Patricio Alejandro Hales Dib (born 11 September 1946) is a Chilean politician who served as a parliamentarian in his country.

He has been the founder, director, and active member of various political, social, cultural, and human rights organizations. He was a founding partner of Fundación Chile XXI, together with former President Ricardo Lagos.

He was also a member of the Chilean Planning Society and of the Santiago Biennial Award «Una Ciudad Trizada», and has written press columns on environmental and urban issues.

== Biography ==
He was born in Santiago on 11 September 1946. He is the son of Adela Dib and Alejandro Hales, former Minister of State and Ambassador of Chile to Bolivia.

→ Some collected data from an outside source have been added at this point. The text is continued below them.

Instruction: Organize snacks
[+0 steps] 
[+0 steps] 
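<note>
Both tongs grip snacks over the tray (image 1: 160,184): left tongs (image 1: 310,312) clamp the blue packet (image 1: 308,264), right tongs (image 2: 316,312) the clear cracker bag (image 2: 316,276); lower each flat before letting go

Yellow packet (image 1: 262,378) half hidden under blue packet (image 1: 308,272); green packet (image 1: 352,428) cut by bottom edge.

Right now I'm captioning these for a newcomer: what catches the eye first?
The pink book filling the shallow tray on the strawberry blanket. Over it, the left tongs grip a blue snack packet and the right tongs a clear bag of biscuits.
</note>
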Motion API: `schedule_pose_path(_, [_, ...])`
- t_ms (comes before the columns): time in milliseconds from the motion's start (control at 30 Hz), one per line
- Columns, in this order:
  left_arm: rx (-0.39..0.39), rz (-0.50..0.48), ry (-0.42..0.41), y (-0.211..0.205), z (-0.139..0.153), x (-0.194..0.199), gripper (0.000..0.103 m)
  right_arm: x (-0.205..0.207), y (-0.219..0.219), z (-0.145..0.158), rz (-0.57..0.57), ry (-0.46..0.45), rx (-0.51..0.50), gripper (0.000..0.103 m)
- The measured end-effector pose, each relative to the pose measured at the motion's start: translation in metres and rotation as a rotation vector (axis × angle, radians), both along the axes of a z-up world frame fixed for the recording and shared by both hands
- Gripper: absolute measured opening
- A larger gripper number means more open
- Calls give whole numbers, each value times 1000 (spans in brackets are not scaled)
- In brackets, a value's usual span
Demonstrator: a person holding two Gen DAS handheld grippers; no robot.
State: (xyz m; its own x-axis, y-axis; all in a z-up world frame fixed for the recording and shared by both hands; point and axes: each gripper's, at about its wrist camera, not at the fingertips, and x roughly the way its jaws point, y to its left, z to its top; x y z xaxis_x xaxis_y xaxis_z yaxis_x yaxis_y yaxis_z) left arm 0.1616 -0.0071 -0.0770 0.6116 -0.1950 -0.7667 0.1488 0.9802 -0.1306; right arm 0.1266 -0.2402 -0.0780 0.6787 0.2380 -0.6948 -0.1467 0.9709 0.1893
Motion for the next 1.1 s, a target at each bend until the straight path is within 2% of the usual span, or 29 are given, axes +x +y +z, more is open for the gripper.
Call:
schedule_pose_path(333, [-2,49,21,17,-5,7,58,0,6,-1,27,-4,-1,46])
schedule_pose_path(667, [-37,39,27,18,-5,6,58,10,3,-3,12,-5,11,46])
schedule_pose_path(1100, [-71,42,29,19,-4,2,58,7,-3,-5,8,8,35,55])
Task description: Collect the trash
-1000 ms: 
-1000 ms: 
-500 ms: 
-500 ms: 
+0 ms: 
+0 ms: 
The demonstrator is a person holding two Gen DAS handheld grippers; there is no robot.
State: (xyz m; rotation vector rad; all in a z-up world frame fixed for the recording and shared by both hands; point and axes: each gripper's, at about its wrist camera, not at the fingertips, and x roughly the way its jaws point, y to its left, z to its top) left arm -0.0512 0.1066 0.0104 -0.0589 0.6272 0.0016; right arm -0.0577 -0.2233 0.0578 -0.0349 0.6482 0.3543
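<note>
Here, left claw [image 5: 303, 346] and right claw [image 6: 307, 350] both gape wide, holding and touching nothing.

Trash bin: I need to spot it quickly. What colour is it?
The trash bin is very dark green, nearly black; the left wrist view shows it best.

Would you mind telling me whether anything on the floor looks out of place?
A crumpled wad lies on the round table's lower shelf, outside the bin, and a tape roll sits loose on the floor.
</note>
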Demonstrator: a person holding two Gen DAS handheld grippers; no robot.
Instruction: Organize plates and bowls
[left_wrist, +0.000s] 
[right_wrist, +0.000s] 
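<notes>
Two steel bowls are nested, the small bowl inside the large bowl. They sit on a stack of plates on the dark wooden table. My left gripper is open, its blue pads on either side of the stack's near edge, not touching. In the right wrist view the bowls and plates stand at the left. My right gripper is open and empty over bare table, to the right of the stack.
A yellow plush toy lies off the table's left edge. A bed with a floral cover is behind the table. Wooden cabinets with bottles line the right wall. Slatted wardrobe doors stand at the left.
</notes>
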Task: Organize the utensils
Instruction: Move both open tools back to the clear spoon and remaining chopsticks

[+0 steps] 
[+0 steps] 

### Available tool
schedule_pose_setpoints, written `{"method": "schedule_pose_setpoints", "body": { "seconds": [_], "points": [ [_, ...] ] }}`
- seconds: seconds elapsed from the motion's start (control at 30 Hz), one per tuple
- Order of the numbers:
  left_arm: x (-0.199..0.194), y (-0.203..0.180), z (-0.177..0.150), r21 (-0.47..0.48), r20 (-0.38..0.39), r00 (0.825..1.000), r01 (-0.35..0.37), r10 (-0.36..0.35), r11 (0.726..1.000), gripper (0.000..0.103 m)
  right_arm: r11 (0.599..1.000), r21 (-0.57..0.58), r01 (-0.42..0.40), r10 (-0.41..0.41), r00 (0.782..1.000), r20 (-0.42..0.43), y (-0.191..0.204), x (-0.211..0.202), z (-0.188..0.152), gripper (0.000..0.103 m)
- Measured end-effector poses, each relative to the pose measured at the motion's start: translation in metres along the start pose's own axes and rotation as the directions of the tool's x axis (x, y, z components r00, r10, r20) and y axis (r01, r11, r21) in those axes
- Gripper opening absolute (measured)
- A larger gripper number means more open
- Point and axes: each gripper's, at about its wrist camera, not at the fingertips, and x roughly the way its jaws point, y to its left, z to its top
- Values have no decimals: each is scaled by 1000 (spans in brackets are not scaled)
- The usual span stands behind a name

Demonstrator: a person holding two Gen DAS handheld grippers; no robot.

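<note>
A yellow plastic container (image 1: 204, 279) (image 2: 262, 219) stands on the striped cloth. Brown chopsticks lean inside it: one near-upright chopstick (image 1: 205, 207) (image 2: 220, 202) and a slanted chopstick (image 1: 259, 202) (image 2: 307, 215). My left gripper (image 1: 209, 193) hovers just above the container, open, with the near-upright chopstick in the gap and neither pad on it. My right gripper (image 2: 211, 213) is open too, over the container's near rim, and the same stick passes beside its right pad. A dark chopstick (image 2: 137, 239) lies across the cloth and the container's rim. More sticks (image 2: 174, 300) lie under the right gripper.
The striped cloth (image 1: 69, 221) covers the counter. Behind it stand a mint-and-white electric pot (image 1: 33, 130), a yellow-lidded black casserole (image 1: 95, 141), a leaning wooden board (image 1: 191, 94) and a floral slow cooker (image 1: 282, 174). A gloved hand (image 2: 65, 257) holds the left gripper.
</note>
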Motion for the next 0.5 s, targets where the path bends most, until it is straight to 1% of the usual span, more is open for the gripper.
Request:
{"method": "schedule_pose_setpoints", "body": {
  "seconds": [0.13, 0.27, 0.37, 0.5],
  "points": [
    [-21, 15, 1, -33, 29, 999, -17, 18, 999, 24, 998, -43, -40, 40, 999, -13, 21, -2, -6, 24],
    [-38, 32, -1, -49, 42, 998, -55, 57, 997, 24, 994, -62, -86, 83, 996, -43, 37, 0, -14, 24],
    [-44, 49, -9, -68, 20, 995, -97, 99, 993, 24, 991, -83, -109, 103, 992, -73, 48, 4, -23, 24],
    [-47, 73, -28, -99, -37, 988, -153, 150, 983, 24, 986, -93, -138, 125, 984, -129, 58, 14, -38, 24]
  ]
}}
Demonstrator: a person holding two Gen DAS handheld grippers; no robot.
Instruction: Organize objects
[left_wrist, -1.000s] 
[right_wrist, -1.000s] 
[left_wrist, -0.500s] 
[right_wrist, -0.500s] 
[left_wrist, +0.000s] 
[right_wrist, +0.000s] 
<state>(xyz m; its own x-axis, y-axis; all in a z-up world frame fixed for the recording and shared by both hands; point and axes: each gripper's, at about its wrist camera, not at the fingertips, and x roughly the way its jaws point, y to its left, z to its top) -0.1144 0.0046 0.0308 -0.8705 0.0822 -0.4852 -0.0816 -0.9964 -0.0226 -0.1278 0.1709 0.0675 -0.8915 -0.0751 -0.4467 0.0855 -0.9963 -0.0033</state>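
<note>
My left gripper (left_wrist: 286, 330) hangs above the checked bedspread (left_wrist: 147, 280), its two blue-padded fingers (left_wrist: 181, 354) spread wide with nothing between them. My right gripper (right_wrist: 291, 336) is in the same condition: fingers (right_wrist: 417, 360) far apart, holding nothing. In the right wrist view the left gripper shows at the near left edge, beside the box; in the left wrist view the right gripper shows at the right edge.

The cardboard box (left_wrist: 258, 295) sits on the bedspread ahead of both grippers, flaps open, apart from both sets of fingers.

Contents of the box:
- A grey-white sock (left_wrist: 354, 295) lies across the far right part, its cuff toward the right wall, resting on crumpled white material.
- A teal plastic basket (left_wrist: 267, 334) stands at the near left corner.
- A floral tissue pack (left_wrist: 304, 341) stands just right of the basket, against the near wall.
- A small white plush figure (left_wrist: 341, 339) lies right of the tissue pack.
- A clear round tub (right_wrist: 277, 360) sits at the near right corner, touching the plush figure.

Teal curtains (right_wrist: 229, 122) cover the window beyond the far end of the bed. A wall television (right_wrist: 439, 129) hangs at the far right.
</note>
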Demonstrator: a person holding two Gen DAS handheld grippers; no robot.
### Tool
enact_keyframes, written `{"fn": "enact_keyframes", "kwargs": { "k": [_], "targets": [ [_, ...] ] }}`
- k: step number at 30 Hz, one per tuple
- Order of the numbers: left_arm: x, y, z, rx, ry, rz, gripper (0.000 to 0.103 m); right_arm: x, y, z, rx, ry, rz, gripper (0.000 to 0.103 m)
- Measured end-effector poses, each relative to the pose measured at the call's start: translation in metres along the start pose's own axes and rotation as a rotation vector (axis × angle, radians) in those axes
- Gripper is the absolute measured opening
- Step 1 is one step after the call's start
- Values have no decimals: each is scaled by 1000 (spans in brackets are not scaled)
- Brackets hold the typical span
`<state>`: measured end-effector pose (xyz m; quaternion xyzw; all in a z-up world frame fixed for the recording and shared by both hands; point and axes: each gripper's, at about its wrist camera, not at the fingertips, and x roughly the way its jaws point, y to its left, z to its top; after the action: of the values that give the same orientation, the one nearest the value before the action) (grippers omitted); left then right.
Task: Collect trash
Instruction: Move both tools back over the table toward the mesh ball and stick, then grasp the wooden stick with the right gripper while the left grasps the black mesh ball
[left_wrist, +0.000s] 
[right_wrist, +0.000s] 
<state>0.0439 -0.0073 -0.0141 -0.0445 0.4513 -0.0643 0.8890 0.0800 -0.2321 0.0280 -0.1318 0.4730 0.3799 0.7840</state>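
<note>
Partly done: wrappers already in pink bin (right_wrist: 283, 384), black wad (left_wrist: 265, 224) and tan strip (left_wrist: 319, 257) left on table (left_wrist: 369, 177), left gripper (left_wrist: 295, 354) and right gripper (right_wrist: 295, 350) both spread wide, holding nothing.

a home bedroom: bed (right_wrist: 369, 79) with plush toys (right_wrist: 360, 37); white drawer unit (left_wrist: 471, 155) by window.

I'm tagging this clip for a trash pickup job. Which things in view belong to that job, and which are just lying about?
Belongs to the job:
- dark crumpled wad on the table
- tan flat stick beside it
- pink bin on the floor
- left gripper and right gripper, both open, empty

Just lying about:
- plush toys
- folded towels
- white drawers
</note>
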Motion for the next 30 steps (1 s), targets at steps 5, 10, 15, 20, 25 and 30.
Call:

He is married to María de los Ángeles Swinburn Novoa and is the father of five children. One of his daughters, Teresa Hales, is an actress.

He completed his primary and secondary education at the Sagrados Corazones de Manquehue School and at the General Bernardo O’Higgins Military School. He later entered the Faculty of Architecture of the University of Chile, where he graduated as an architect.

After obtaining his degree, he devoted himself to the design and construction of social housing and high-rise buildings for real estate companies and private clients. He also served as Professor of Urbanism at the University of Chile, the Academia de Humanismo Cristiano University, and at the Night School for Construction Workers. In addition, he was a member of the Advisory Council for Urban and Land Policy of the Pontifical Catholic University of Chile.

== Political career ==
During his university years, he served as president of the Student Center of the School of Architecture and as Secretary General of the Student Federation of the University of Chile (FECh).

In the political sphere, he participated in the Central Committee of the Communist Youth. He was the first public spokesperson of the Communist Party of Chile while it remained illegal during the military regime of General Augusto Pinochet. He was also a founding member of the Democratic Popular Movement, a political coalition that existed between 1983 and 1987.

He led an internal dissent within the Communist Party advocating its democratization and promoted its registration in the Electoral Records for the 1988 national plebiscite. He also contributed as a columnist to various alternative publications during the dictatorship.

In 1990, he joined the Party for Democracy (PPD), where he served as Secretary General. He later became a member of its Political Commission, National Directorate, and General Council. During the presidential campaign of Eduardo Frei Ruiz-Tagle, he was Vice President of the Professionals’ sector and subsequently joined the campaign team of Ricardo Lagos.

In April 2014, he was appointed Ambassador of Chile to France by President Michelle Bachelet. He served in that position until 16 June 2016.